**Task instructions**
Word for word, print each line of the listing below; pictures stay out.
====== Information provided ======
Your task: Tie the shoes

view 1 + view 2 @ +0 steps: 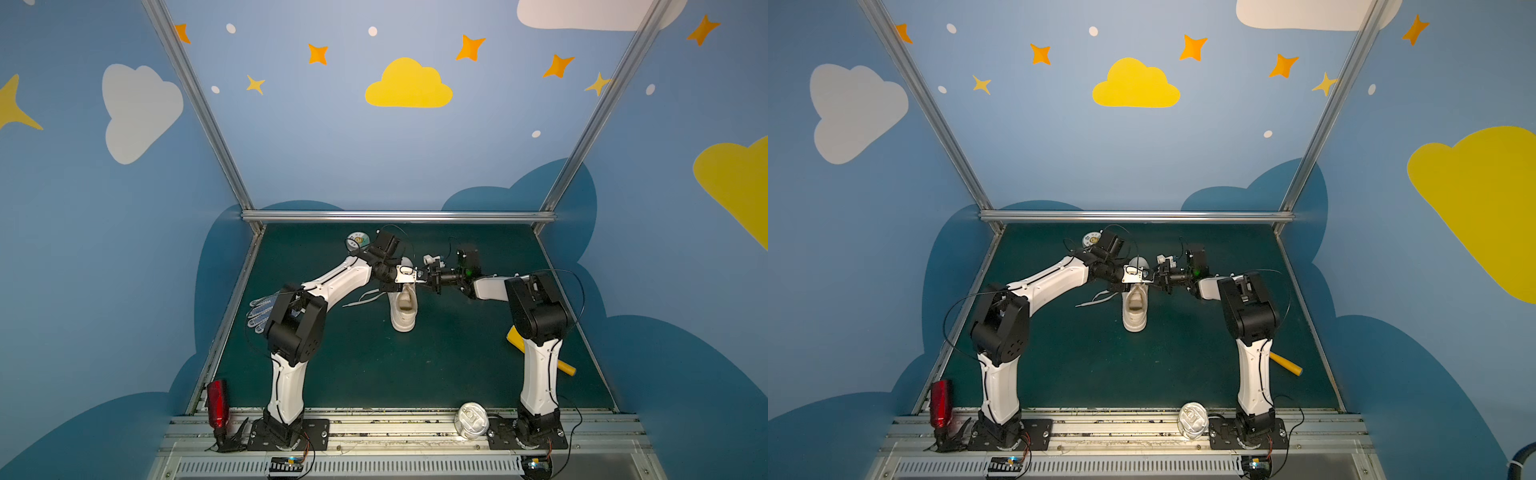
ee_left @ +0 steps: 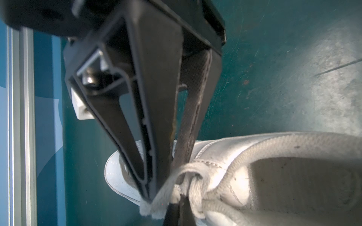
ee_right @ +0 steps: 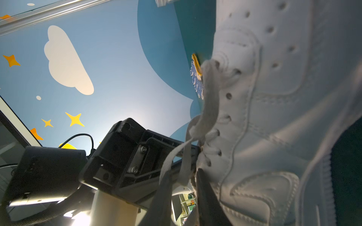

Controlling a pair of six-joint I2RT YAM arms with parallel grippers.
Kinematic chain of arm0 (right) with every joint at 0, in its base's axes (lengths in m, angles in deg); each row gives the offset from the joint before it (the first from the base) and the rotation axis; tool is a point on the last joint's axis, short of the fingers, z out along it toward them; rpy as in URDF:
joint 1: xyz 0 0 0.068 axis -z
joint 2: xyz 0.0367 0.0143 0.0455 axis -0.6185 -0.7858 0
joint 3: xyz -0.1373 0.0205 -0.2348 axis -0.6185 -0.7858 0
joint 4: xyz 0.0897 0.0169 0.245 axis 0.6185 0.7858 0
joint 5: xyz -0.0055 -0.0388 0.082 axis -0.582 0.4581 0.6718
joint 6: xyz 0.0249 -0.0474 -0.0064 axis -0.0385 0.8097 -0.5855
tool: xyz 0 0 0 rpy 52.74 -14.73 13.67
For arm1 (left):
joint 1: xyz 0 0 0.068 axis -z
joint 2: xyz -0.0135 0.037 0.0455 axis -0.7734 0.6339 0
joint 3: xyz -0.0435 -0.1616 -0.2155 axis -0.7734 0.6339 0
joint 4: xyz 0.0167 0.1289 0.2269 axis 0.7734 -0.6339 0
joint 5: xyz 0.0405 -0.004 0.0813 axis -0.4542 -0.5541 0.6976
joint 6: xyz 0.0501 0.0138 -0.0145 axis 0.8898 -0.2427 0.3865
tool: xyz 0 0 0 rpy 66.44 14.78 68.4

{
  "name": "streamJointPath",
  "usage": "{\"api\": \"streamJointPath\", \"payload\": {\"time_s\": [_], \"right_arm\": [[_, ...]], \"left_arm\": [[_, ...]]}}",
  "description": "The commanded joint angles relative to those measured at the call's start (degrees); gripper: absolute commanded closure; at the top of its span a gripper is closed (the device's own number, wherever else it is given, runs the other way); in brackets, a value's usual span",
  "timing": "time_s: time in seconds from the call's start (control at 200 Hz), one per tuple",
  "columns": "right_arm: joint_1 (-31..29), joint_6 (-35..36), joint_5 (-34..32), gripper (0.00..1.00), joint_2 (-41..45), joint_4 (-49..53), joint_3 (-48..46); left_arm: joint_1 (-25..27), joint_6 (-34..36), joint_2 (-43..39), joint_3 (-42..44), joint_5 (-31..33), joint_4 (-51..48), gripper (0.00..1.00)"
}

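Note:
The white shoe [image 1: 404, 309] [image 1: 1136, 309] stands mid-table with its heel toward the front edge. Both grippers meet above its tongue. My left gripper [image 1: 415, 276] [image 2: 158, 193] is shut on a flat white lace [image 2: 166, 187] just beside the crossing of the strands. My right gripper [image 1: 426, 279] [image 3: 188, 176] comes from the opposite side, its dark fingertips [image 2: 185, 207] close together on a lace at that crossing. A lace strand [image 3: 176, 154] drapes over one right finger beside the shoe's eyelet side [image 3: 274, 97]. A loose lace end [image 1: 361, 299] trails on the mat to the shoe's left.
A white glove with blue dots [image 1: 262, 311] lies behind the left arm's elbow. A round tin [image 1: 358, 240] sits at the back. There is a yellow tube [image 1: 565, 368] by the right arm, a red bottle [image 1: 217, 403] at the front left, and a silver can [image 1: 471, 419] on the front rail.

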Motion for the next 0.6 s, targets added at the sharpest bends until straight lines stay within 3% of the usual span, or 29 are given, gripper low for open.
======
**Reply to the task**
Your task: Tie the shoes

view 1 + view 2 @ +0 steps: 
ee_left @ +0 steps: 
ee_right @ +0 steps: 

Controlling a pair of six-joint I2RT YAM arms with parallel grippers.
Kinematic chain of arm0 (right) with every joint at 0, in its base's axes (lengths in m, angles in deg); each row gives the offset from the joint before it (the first from the base) and the rotation axis; tool is a point on the last joint's axis, short of the fingers, z out along it toward them; rpy as in URDF:
joint 1: xyz 0 0 0.068 axis -z
joint 2: xyz 0.0367 0.0143 0.0455 axis -0.6185 -0.7858 0
joint 3: xyz -0.1373 0.0205 -0.2348 axis -0.6185 -0.7858 0
joint 4: xyz 0.0897 0.0169 0.245 axis 0.6185 0.7858 0
joint 5: xyz -0.0055 -0.0388 0.082 axis -0.582 0.4581 0.6718
joint 6: xyz 0.0249 -0.0474 -0.0064 axis -0.0385 0.8097 -0.5855
tool: xyz 0 0 0 rpy 52.74 -14.73 13.67
For arm1 (left):
joint 1: xyz 0 0 0.068 axis -z
joint 2: xyz -0.0135 0.037 0.0455 axis -0.7734 0.6339 0
joint 3: xyz -0.0435 -0.1616 -0.2155 axis -0.7734 0.6339 0
joint 4: xyz 0.0167 0.1289 0.2269 axis 0.7734 -0.6339 0
joint 5: xyz 0.0405 -0.004 0.0813 axis -0.4542 -0.5541 0.6976
joint 6: xyz 0.0501 0.0138 -0.0145 axis 0.8898 -0.2427 0.3865
tool: xyz 0 0 0 rpy 66.44 14.78 68.4

{
  "name": "streamJointPath",
  "usage": "{\"api\": \"streamJointPath\", \"payload\": {\"time_s\": [_], \"right_arm\": [[_, ...]], \"left_arm\": [[_, ...]]}}",
  "description": "The commanded joint angles relative to those measured at the call's start (degrees); gripper: absolute commanded closure; at the top of its span a gripper is closed (the device's own number, wherever else it is given, runs the other way); in brackets, a value's usual span",
  "timing": "time_s: time in seconds from the call's start (control at 200 Hz), one per tuple",
  "columns": "right_arm: joint_1 (-31..29), joint_6 (-35..36), joint_5 (-34..32), gripper (0.00..1.00), joint_2 (-41..45), joint_4 (-49..53), joint_3 (-48..46); left_arm: joint_1 (-25..27), joint_6 (-34..36), joint_2 (-43..39), joint_3 (-42..44), joint_5 (-31..33), joint_4 (-51..48), gripper (0.00..1.00)"
}

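Note:
The white shoe [image 1: 404, 309] [image 1: 1136, 309] stands mid-table with its heel toward the front edge. Both grippers meet above its tongue. My left gripper [image 1: 415, 276] [image 2: 158, 193] is shut on a flat white lace [image 2: 166, 187] just beside the crossing of the strands. My right gripper [image 1: 426, 279] [image 3: 188, 176] comes from the opposite side, its dark fingertips [image 2: 185, 207] close together on a lace at that crossing. A lace strand [image 3: 176, 154] drapes over one right finger beside the shoe's eyelet side [image 3: 274, 97]. A loose lace end [image 1: 361, 299] trails on the mat to the shoe's left.
A white glove with blue dots [image 1: 262, 311] lies behind the left arm's elbow. A round tin [image 1: 358, 240] sits at the back. There is a yellow tube [image 1: 565, 368] by the right arm, a red bottle [image 1: 217, 403] at the front left, and a silver can [image 1: 471, 419] on the front rail.
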
Motion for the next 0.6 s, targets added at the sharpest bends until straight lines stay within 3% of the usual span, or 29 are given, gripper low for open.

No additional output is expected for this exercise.